For all the challenges of having a car in New York City, drivers here seem to enjoy one quirk: parking in the middle of the road with little or no impunity.
Technically, the law says that “double parking of passenger vehicles is illegal at all times, including when street cleaning is occurring, regardless of location, purpose or duration.”
It’s also true that by double parking — that is, parking parallel to another car that’s up against the curb, often for the purpose of making way for a street sweeper, loading or unloading your car or popping into a store — you run the risk of causing an accident, prompting a 311 complaint or waking a baby because someone leaned on their horn for 10 minutes to get your attention.
(On some occasions, you can even get a $115 ticket — more on that later.)
But look down virtually any street and you’ll see that despite the ample amount of free curbside real estate dedicated to car owners (who make up less than half of city households), drivers have largely decided that “a parking spot” is wherever they want it to be.
While double parking is — we’ll say it again — illegal, we’ve identified a few ways that drivers who care about manners go about it.

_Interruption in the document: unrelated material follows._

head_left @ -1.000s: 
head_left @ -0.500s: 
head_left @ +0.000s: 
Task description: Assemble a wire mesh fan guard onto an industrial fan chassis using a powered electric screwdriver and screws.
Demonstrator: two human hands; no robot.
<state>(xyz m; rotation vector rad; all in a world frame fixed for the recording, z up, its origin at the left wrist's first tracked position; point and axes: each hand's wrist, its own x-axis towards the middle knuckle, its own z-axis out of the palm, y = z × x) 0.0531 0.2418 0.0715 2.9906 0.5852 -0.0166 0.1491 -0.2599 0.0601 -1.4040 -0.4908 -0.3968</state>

Putting a note with your name and number in the windshield
“You don’t want to hear horns blowing and blasting all morning,” said Lucille Flood, my former neighbor who kindly taught me the rules years ago after I blocked her Honda with my Honda.
Flood, an 87-year-old Bay Ridge resident, said the polite approach is to park in front of your own home, try to give other cars room to get out, and leave a note on your dashboard with your name, phone number and address written with a big fat Sharpie.
“This way, [other drivers] can either knock on your door or call you, and if you’re courteous, you’ll run right out and move the car,” she said.
She added that you shouldn’t double park at the very end of a street right up against the crosswalk, because other people…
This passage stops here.